§ WHAT TO PRODUCE
Beneath this instruction is a block of data; output from it exactly the lines that run from the one containing "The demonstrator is" through the one containing "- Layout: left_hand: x", inclusive.

§ DATA SEGMENT

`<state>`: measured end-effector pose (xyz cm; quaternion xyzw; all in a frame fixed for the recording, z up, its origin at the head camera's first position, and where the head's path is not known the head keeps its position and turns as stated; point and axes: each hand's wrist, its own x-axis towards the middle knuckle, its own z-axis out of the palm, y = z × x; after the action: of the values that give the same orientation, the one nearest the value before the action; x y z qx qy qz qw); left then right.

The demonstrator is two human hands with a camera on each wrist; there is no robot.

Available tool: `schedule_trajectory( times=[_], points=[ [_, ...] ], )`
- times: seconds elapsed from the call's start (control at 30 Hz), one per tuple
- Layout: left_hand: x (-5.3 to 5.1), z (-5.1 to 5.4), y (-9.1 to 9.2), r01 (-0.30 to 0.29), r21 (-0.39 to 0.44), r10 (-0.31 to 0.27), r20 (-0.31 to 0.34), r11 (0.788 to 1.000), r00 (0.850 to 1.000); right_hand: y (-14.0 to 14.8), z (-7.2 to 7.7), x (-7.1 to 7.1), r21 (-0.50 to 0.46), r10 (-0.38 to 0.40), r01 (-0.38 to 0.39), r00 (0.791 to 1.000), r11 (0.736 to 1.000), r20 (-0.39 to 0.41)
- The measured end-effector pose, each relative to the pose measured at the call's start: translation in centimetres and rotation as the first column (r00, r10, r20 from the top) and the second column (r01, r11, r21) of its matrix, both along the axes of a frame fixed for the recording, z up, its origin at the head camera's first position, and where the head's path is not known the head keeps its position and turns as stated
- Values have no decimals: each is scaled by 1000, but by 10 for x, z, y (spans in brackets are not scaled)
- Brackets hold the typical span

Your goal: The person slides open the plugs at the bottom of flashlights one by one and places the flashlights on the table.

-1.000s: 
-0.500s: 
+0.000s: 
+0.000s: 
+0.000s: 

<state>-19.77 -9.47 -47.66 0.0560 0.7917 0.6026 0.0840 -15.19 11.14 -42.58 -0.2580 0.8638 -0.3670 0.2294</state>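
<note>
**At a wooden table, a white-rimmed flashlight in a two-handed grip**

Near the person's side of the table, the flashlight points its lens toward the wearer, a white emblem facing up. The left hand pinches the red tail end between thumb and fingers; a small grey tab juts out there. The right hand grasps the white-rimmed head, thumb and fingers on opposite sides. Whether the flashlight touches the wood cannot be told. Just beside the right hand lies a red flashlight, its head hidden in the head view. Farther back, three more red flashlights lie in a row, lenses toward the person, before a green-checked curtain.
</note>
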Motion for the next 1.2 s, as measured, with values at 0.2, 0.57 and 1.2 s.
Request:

§ RESPONSE TO THE TASK
The demonstrator is two human hands with a camera on each wrist; there is no robot.

Available tool: `schedule_trajectory( times=[_], points=[ [_, ...] ], )`
- times: seconds elapsed from the call's start (control at 30 Hz), one per tuple
- Layout: left_hand: x (-5.3 to 5.1), z (-5.1 to 5.4), y (-9.1 to 9.2), r01 (-0.30 to 0.29), r21 (-0.39 to 0.44), r10 (-0.31 to 0.27), r20 (-0.31 to 0.34), r11 (0.788 to 1.000), r00 (0.850 to 1.000); right_hand: y (-14.0 to 14.8), z (-7.2 to 7.7), x (-7.1 to 7.1), r21 (-0.50 to 0.46), r10 (-0.38 to 0.40), r01 (-0.38 to 0.39), r00 (0.791 to 1.000), r11 (0.736 to 1.000), r20 (-0.39 to 0.41)

No part of the answer remains open.